While FR event detection was sufficiently accurate for all speed and LRC conditions, there was a significant correlation with sweat level. Even though the current sensor’s elastic foil encapsulation is waterproof, the sweat ions cause changes in skin capacitance that contaminate the quality of the respiratory signal. However, this work improved upon previous concepts substantially by modifying the textile sensor integration strategy for enhanced waterproofing and actually no skin contact to the textile sensor is required. For the future, a solution for sensor integration without foil and instead with hydrophobic fabrics is planned to improve SRS comfort and, above all, robustness against perspiration.

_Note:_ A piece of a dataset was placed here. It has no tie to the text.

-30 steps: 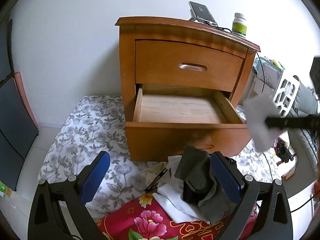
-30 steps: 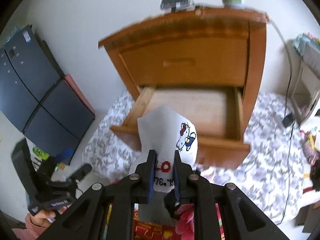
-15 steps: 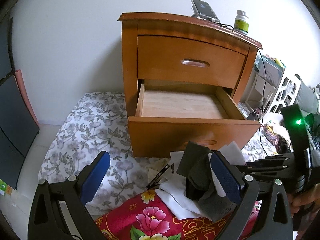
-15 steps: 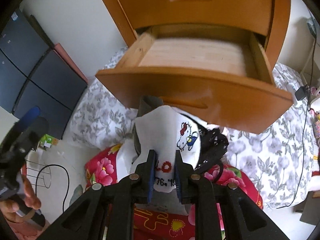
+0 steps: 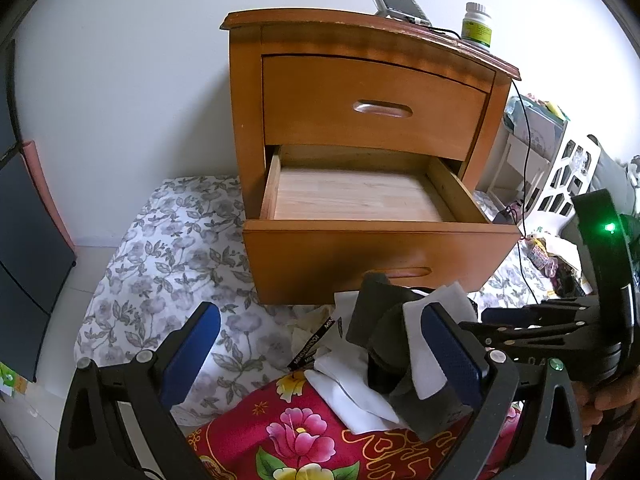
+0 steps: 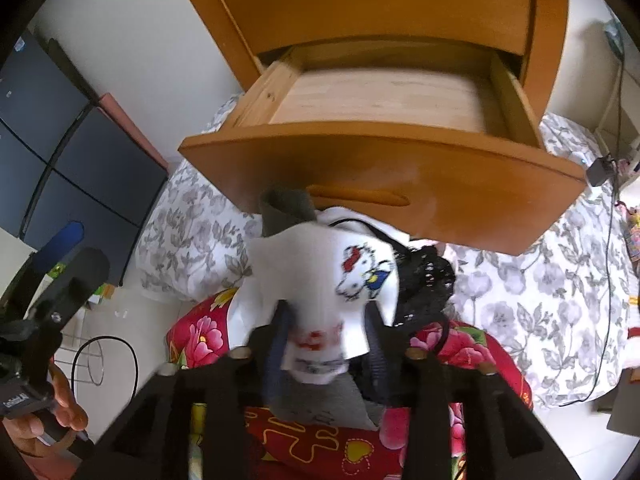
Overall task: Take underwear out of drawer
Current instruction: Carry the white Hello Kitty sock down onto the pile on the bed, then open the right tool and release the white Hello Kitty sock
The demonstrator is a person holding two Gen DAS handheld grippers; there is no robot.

An OBU miniaturization is also ongoing to reduce the bulk of the electronic components for lower obtrusiveness and to reach an increased step detection performance by decreasing the soft tissue motion artifact.

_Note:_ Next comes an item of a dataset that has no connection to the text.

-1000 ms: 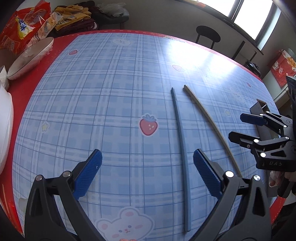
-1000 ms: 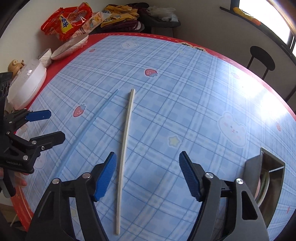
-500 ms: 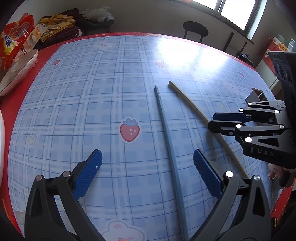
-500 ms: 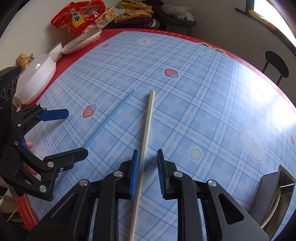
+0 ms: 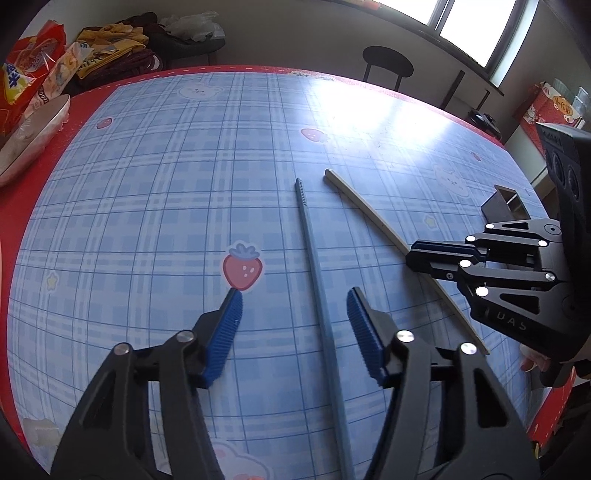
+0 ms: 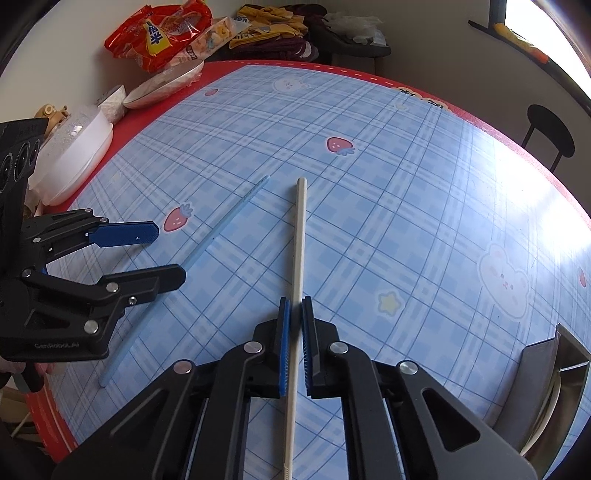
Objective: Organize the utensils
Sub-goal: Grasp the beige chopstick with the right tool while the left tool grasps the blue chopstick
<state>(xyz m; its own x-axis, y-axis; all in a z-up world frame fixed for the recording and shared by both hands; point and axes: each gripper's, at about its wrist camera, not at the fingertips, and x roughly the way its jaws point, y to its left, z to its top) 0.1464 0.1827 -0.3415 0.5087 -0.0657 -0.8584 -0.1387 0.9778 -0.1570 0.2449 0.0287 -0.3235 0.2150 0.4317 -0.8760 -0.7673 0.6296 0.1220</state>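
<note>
Work surface: a table covered by a blue plaid cloth printed with strawberries and bears, bordered in red. Two chopsticks lie on it side by side, near each other but apart. The right gripper is clamped on the cream chopstick partway along its length. The left gripper stands wide, its pads straddling the blue chopstick without touching it. A metal utensil holder sits at the table's right edge. Snack bags, a white dish and a lidded white container occupy the far left side. A black stool stands by a sunlit window.
</note>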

This algorithm evaluation did not report the event detection time lag because after the uniform clock drift was removed, a non-uniform clock drift was identified in the synchronized data. This non-uniform clock drift was small enough to perform an event-based evaluation with the presented alignment strategy by including an enlarged alignment window. However, the non-uniform clock drift prevents a valid time-lag-based evaluation. In future work, the removal of the non-uniform clock drift will be investigated to enable a time-lag-based algorithm evaluation.

This event detection based analysis of the algorithm is sufficient to evaluate the suitability of the SRS for BR detection because event time lag has negligible effects on BR calculation. Rather, as it is recommended to smooth BR over a minimum of five previous breathing cycles or 10 s [32], systematic or random event detection time lag is unlikely to cause substantial BR estimation error. Nevertheless, FR or step detection lag profoundly affects estimation of LRC phase synchronization with the SRS or any similar sensor, so a detection lag-based evaluation is mandatory to establish validity for such purposes.

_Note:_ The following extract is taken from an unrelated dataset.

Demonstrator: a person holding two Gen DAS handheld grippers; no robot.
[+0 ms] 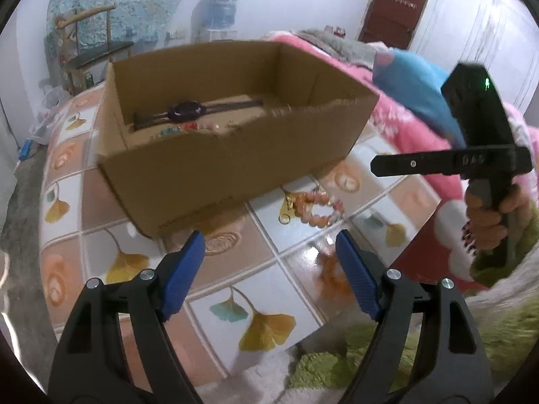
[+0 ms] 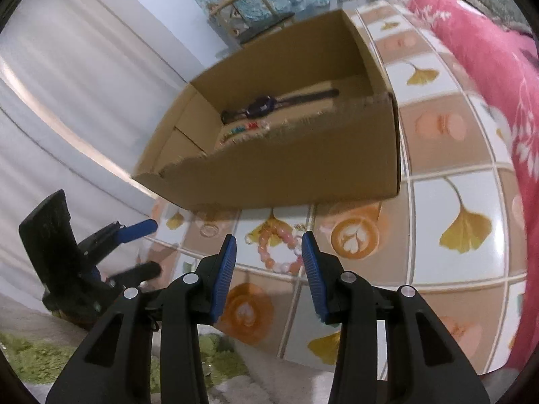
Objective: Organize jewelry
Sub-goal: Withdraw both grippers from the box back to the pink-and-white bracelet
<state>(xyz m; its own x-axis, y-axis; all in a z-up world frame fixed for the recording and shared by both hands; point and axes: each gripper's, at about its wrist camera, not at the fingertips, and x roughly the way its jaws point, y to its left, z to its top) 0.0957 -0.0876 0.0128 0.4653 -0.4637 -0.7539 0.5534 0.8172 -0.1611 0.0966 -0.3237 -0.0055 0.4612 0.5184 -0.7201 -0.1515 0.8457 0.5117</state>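
Hovering over the table [image 2: 454,269], both claws gape empty: left gripper [image 1: 269,252] wide, right gripper [image 2: 268,252] narrower, above a bead bracelet [image 2: 279,249] beside the cardboard box [image 2: 286,175].

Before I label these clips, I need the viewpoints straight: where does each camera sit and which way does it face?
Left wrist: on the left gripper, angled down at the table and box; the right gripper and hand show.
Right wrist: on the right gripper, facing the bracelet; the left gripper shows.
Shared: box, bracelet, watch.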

In addition, this algorithm evaluation did not consider the anthropometric parameters of the participants. A linear regression model with anthropometric factors is not prudent for statistical comparisons because the event detection performance was near 100% for some participants. However, an anthropometric analysis would be enabled in combination with a time-lag-based evaluation or by increasing the sample size with diverse groups of participants.

In the current analysis, the algorithms were applied in a post-processing scenario; in future work, a real-time algorithm evaluation will be investigated. Real-time applications include additional challenges such as speed/accuracy trade-offs, which could result in a correlation between event detection accuracy and event detection delay. Hence, for LRC phase coupling estimation and feedback provision, short feedback loops are essential. To minimize distraction to the runner, feedback loops shorter than the human reaction time are recommended [33]; these are between 180 and 200 ms and 140 and 160 ms (rarely below 100 ms) for visual and auditory reaction time, respectively [34].

5 Conclusion

This paper presented SRS, a wearable sensor system device for stride and respiration detection during running. An IMU and a capacitive textile sensor were integrated into a wearable chest belt to balance performance, robustness, and comfort. The results suggest that the SRS and associated algorithms are valuable because they provide accurate stride and respiration detection independent of running speed and breathing depth. Future work should improve the SRS robustness without sacrificing performance or comfort, and validate it against a reference device for event detection time lag considering runners’ anthropometrics and LRC relative phase. We speculate that the SRS is likely suitable for LRC real-time feedback during recreational running in the field pending these next developments.